Provided data
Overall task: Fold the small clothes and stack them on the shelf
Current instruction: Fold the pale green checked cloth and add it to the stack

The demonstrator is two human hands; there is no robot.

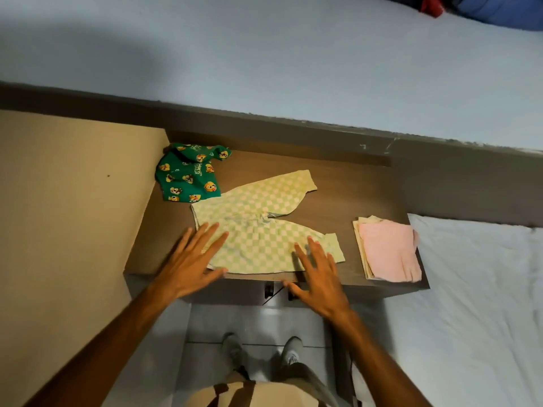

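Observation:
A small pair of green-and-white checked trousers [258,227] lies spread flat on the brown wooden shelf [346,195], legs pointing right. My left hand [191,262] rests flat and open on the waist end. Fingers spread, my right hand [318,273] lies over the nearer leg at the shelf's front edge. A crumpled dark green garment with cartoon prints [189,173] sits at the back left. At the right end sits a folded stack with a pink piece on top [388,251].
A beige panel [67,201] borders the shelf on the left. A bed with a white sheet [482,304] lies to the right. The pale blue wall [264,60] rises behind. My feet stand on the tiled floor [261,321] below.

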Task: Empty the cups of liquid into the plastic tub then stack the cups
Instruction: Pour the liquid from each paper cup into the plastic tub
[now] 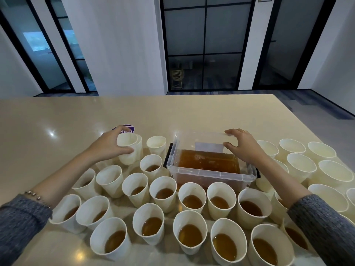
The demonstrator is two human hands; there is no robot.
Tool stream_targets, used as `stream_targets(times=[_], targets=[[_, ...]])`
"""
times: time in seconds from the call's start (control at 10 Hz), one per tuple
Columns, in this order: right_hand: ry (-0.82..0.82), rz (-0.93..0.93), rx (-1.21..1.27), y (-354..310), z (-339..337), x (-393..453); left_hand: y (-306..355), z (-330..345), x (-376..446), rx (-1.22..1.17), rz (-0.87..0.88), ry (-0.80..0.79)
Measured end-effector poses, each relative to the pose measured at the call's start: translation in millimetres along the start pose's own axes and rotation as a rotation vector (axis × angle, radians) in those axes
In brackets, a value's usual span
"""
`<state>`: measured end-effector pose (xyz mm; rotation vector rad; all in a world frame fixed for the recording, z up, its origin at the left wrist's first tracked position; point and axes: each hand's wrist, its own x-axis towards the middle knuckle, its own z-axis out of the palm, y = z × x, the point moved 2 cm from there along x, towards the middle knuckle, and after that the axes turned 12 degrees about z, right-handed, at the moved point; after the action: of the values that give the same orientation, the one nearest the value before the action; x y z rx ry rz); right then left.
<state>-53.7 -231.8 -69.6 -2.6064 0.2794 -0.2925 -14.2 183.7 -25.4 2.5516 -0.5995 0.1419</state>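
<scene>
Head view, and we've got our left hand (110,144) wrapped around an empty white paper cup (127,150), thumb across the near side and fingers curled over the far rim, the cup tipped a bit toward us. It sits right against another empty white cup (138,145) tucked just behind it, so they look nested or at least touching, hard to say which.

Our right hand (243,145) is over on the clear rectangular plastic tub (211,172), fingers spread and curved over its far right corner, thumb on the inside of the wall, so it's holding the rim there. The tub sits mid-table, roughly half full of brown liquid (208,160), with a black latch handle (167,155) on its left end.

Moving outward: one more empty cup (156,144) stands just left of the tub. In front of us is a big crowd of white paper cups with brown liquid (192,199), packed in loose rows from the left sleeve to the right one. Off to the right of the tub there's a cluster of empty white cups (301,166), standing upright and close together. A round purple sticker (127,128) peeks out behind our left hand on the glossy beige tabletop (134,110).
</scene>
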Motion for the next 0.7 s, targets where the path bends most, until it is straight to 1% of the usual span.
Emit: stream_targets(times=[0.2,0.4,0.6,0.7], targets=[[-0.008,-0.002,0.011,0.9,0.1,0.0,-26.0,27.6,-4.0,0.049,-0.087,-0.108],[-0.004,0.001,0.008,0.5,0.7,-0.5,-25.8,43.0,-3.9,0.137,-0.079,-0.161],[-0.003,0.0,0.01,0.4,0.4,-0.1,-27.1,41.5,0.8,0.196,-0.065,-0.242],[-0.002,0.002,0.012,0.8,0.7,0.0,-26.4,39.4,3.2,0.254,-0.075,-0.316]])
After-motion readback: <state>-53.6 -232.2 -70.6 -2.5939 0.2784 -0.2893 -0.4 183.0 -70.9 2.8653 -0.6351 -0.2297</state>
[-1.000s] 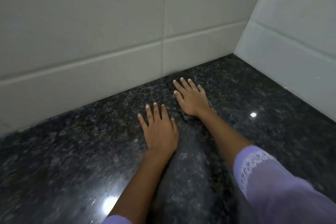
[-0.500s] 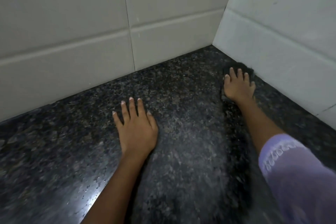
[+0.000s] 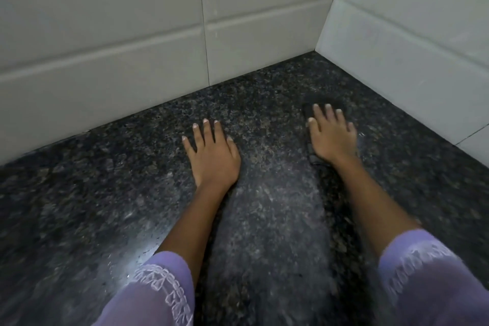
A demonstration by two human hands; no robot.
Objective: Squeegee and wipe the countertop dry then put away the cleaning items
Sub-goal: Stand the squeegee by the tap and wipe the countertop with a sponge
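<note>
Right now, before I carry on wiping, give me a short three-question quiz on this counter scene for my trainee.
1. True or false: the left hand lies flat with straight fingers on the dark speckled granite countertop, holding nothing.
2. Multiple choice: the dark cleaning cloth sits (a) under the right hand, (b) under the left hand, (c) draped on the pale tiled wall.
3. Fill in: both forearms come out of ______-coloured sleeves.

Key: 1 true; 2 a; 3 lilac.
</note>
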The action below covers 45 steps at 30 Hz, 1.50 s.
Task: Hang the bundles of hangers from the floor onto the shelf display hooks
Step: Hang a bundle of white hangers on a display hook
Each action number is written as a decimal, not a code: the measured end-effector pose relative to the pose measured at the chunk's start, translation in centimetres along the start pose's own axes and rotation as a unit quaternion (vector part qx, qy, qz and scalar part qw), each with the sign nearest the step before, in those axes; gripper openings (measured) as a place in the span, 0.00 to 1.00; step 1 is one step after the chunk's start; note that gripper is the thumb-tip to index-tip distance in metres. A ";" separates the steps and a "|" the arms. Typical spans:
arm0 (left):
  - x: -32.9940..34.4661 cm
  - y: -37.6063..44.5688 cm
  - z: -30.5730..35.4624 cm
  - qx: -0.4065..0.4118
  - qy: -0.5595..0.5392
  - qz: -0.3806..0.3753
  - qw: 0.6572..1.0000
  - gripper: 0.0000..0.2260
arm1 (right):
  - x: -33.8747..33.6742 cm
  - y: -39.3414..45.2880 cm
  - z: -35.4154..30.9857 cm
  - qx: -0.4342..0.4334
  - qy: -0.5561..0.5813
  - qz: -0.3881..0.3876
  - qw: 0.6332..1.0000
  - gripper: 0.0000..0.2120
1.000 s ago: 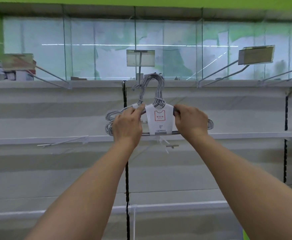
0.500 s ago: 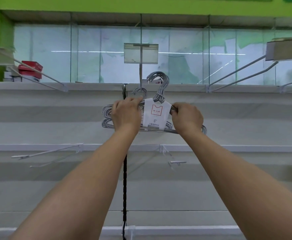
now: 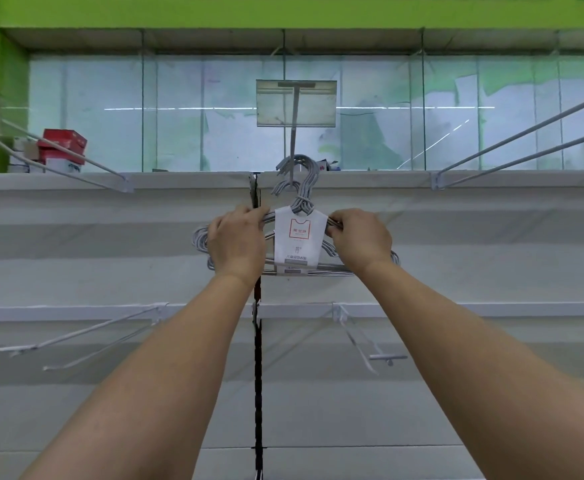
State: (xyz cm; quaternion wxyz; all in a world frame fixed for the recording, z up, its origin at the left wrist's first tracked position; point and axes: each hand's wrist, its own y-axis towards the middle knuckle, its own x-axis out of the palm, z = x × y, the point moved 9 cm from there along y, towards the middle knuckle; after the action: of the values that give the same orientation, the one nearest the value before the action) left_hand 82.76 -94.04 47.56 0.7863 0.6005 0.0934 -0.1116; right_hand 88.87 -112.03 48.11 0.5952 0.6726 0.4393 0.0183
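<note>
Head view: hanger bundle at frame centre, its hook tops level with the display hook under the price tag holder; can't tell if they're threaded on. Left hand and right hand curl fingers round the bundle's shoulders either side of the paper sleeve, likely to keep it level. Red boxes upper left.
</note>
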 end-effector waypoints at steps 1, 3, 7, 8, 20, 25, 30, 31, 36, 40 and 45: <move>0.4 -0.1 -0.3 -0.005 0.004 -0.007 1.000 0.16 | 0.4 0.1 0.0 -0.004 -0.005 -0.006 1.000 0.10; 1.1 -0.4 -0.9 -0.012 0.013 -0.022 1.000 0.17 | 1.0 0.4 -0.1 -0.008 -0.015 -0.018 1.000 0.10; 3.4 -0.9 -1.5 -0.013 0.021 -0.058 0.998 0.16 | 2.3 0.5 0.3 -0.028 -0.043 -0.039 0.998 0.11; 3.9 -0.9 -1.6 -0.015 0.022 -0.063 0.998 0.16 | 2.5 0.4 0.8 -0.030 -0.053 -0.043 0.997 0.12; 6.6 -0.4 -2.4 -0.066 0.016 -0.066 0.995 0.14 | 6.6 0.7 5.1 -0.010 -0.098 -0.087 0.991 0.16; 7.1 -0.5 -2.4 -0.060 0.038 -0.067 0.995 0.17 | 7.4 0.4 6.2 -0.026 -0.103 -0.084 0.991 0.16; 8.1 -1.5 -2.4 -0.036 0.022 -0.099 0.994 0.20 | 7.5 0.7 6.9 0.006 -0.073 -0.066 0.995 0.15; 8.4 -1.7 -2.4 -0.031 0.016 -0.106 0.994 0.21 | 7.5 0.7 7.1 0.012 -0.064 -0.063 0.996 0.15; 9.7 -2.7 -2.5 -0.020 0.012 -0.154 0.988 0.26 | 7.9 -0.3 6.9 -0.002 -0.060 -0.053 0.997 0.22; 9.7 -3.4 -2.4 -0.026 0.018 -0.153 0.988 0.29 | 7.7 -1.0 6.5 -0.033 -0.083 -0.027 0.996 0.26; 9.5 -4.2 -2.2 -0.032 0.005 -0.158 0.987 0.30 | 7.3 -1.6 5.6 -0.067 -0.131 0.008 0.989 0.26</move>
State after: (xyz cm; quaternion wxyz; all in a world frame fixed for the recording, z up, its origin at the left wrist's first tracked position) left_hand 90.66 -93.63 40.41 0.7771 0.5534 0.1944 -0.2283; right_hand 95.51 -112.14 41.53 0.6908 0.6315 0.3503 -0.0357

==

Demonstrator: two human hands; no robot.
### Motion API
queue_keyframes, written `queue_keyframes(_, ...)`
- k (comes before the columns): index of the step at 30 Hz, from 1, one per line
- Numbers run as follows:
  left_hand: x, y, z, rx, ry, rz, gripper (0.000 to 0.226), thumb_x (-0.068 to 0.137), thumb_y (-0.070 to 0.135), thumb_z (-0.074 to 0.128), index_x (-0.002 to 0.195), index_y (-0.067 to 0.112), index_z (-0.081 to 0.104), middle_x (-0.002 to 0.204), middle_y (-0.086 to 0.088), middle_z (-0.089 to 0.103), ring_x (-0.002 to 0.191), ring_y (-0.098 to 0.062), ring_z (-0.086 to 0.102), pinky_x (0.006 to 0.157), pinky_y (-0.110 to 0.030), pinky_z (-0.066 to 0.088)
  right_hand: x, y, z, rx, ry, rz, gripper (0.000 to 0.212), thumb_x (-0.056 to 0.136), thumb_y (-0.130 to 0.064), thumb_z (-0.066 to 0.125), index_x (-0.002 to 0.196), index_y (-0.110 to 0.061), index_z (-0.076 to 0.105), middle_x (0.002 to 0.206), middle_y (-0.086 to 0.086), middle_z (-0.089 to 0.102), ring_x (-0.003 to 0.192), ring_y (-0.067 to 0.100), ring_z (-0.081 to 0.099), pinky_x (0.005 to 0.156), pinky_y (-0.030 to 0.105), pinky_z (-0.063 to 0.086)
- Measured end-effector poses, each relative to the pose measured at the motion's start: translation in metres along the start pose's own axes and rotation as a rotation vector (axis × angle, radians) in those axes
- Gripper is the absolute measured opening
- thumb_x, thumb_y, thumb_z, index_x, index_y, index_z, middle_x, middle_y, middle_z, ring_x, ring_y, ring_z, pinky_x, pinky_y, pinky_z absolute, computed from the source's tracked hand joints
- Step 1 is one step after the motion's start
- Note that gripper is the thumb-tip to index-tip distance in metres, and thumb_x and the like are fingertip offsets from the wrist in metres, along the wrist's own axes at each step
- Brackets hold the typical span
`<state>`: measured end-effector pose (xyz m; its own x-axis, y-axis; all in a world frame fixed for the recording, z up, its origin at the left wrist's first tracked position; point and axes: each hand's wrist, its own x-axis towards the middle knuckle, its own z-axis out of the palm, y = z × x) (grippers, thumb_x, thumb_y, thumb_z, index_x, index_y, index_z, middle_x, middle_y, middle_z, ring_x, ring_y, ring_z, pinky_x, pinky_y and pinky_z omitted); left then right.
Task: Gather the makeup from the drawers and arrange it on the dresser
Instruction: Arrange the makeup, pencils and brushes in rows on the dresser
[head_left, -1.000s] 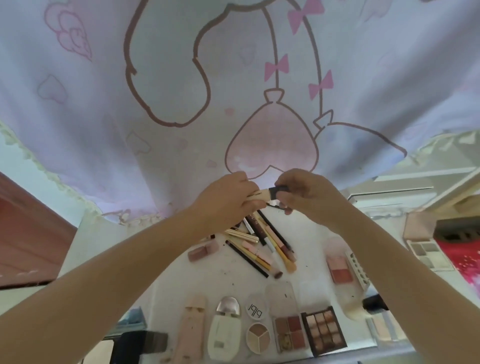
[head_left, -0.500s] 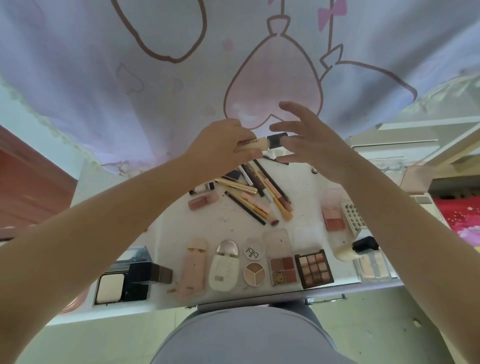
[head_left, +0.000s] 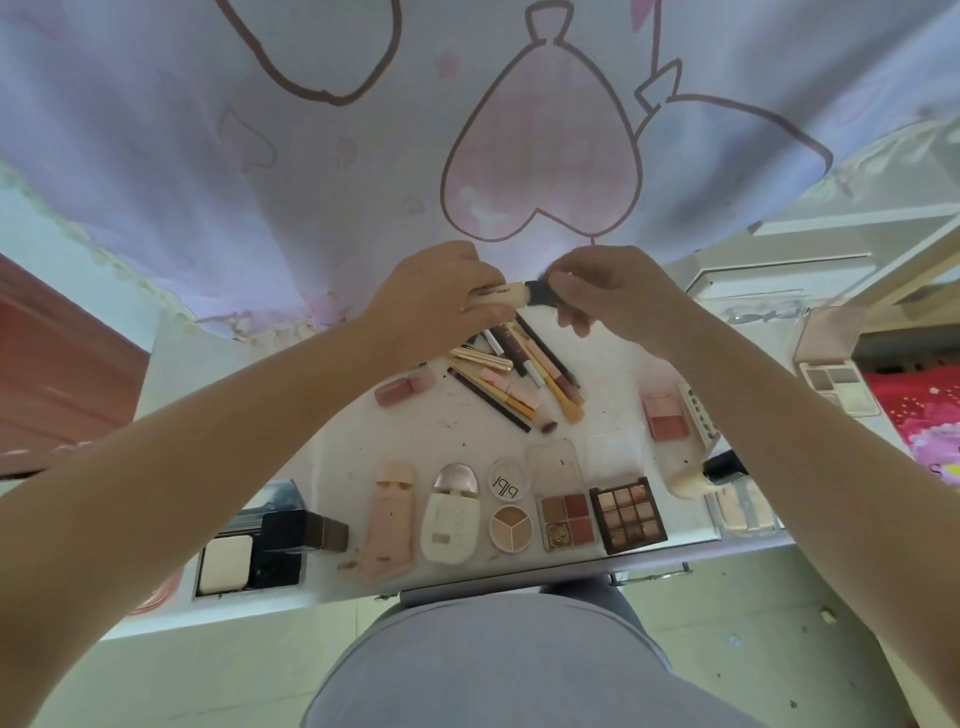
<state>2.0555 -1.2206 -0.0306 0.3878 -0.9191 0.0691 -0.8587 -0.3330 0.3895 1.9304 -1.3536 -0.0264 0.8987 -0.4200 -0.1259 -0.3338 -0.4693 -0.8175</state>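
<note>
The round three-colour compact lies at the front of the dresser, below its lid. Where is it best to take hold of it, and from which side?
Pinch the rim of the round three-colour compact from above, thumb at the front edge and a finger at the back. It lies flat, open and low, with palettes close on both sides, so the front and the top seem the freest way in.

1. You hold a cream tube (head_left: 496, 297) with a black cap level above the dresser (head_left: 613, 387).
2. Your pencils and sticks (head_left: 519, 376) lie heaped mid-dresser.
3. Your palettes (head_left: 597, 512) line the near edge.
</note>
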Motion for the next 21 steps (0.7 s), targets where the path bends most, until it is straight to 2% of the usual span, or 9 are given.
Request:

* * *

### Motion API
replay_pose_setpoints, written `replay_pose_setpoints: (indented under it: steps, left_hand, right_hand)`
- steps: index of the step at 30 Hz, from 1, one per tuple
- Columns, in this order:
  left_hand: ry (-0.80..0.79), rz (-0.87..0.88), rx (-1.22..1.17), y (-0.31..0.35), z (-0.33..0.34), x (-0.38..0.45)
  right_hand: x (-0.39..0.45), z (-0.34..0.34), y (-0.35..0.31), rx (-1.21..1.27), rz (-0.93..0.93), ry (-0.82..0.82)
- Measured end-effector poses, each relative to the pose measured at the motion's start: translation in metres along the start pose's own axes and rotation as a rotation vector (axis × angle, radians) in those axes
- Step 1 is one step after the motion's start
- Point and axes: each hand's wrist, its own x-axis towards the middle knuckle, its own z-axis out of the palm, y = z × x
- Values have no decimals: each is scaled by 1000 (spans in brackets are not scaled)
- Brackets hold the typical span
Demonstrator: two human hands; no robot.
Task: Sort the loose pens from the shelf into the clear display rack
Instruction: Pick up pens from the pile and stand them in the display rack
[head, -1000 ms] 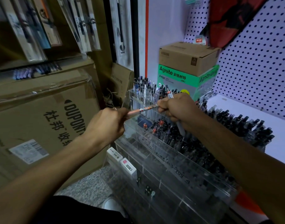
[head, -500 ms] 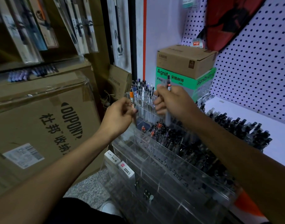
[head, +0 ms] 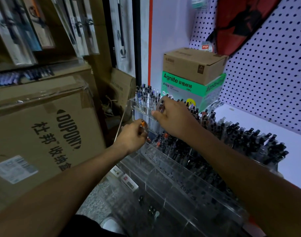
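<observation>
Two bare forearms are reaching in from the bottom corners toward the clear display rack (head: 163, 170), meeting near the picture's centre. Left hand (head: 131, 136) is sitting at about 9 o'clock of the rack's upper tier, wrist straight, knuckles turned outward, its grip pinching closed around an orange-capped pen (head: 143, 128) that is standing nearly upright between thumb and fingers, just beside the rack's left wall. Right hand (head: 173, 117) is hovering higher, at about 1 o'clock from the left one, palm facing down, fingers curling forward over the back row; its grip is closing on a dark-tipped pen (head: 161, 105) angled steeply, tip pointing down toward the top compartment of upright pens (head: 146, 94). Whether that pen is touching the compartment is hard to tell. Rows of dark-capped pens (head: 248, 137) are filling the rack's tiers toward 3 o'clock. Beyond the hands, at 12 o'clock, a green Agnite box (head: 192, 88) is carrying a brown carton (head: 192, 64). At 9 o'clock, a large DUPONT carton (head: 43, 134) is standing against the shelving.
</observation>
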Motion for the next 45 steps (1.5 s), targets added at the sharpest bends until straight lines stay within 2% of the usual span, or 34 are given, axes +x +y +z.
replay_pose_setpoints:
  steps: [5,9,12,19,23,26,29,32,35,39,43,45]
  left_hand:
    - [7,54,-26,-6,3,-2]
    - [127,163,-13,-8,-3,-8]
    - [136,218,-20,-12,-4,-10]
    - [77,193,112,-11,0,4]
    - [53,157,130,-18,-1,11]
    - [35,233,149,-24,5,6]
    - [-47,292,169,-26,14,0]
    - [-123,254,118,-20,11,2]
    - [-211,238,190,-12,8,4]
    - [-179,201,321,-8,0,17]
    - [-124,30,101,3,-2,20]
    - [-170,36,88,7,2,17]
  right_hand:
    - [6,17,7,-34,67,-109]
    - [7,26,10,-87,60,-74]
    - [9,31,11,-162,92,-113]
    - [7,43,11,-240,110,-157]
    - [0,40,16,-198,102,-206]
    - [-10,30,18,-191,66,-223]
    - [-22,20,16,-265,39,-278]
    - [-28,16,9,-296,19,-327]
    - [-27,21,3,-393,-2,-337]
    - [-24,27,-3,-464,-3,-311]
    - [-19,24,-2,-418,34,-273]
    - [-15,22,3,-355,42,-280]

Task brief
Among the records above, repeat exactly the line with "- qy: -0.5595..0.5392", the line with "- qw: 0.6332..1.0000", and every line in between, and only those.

Reply to the task
  - qy: -0.5595..0.5392
  - qz: -0.3806..0.3753
  - qw: 0.6572..1.0000
  - gripper: 0.0000..0.2260
arm1 (right):
  - x: -33.8747..33.6742 cm
  - y: -39.3414..45.2880 cm
  - z: -35.4154..30.9857 cm
  - qx: -0.4342..0.4334
  - qy: -0.5561..0.5813
  - qz: -0.3881..0.3876
  - qw: 0.6332..1.0000

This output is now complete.